**Required action:** Set down the whole listing verbatim.

**Dataset content:**
_ _ _ _ _
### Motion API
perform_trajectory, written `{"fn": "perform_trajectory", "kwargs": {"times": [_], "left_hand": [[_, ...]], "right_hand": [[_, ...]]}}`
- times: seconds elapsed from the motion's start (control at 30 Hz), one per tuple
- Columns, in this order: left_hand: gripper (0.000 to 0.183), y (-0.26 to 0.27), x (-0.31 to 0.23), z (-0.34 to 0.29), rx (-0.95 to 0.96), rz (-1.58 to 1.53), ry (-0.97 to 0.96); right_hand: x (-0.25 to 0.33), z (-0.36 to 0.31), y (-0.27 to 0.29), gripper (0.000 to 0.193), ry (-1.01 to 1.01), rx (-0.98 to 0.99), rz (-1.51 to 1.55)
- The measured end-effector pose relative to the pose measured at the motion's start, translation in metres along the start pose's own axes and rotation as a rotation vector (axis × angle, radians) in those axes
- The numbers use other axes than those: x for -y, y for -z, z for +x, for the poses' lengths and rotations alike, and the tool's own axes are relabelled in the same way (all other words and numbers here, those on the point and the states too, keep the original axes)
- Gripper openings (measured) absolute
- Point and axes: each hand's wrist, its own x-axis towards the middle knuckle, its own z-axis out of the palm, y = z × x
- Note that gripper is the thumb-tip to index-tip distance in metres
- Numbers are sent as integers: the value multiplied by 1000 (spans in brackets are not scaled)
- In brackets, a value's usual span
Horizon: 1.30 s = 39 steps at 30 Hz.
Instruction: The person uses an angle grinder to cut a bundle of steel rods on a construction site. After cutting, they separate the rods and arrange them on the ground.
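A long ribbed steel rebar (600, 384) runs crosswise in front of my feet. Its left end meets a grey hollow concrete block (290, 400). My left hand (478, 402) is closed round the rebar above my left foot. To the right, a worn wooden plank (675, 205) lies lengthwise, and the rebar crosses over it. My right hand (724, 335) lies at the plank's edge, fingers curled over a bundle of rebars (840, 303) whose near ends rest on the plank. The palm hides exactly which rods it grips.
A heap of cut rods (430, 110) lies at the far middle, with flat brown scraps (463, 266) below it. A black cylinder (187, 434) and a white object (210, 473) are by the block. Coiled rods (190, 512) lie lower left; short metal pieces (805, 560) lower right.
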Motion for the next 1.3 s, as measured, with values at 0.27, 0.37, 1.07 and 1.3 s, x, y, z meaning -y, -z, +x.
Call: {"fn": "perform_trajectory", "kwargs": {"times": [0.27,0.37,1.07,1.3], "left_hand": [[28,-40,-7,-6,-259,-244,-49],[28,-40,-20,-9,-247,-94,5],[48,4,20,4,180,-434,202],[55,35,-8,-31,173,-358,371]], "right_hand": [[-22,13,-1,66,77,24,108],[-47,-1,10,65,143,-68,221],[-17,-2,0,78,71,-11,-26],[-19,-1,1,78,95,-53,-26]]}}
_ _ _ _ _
**Solution for this problem:**
### Motion API
perform_trajectory, written `{"fn": "perform_trajectory", "kwargs": {"times": [_], "left_hand": [[_, ...]], "right_hand": [[_, ...]]}}`
- times: seconds elapsed from the motion's start (control at 30 Hz), one per tuple
- Columns, in this order: left_hand: gripper (0.000 to 0.183), y (-0.26 to 0.27), x (-0.31 to 0.23), z (-0.34 to 0.29), rx (-0.95 to 0.96), rz (-1.58 to 1.53), ry (-0.97 to 0.96); right_hand: x (-0.25 to 0.33), z (-0.36 to 0.31), y (-0.27 to 0.29), gripper (0.000 to 0.193), ry (-1.01 to 1.01), rx (-0.98 to 0.99), rz (-1.51 to 1.55)
- The measured end-effector pose relative to the pose measured at the motion's start, translation in metres along the start pose's own axes and rotation as a rotation vector (axis × angle, radians) in those axes
- The numbers use other axes than those: x for -y, y for -z, z for +x, for the poses' lengths and rotations alike, and the tool's own axes are relabelled in the same way (all other words and numbers here, those on the point and the states too, keep the original axes)
- Gripper openings (measured) absolute
- Point and axes: each hand's wrist, its own x-axis towards the middle knuckle, its own z-axis out of the palm, y = z × x
- Note that gripper is the thumb-tip to index-tip distance in metres
- Numbers are sent as integers: the value multiplied by 1000 (spans in brackets are not scaled)
- In brackets, a value's usual span
Horizon: 1.30 s = 39 steps at 30 Hz.
Instruction: The person uses an angle grinder to cut a bundle of steel rods on a construction site. After cutting, they separate the rods and arrange them on the ground.
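A long ribbed steel rebar (600, 384) runs crosswise in front of my feet. Its left end meets a grey hollow concrete block (290, 400). My left hand (478, 402) is closed round the rebar above my left foot. To the right, a worn wooden plank (675, 205) lies lengthwise, and the rebar crosses over it. My right hand (724, 335) lies at the plank's edge, fingers curled over a bundle of rebars (840, 303) whose near ends rest on the plank. The palm hides exactly which rods it grips.
A heap of cut rods (430, 110) lies at the far middle, with flat brown scraps (463, 266) below it. A black cylinder (187, 434) and a white object (210, 473) are by the block. Coiled rods (190, 512) lie lower left; short metal pieces (805, 560) lower right.
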Motion for the next 1.3 s, as measured, with values at 0.27, 0.37, 1.07 and 1.3 s, x, y, z meaning -y, -z, +x.
Call: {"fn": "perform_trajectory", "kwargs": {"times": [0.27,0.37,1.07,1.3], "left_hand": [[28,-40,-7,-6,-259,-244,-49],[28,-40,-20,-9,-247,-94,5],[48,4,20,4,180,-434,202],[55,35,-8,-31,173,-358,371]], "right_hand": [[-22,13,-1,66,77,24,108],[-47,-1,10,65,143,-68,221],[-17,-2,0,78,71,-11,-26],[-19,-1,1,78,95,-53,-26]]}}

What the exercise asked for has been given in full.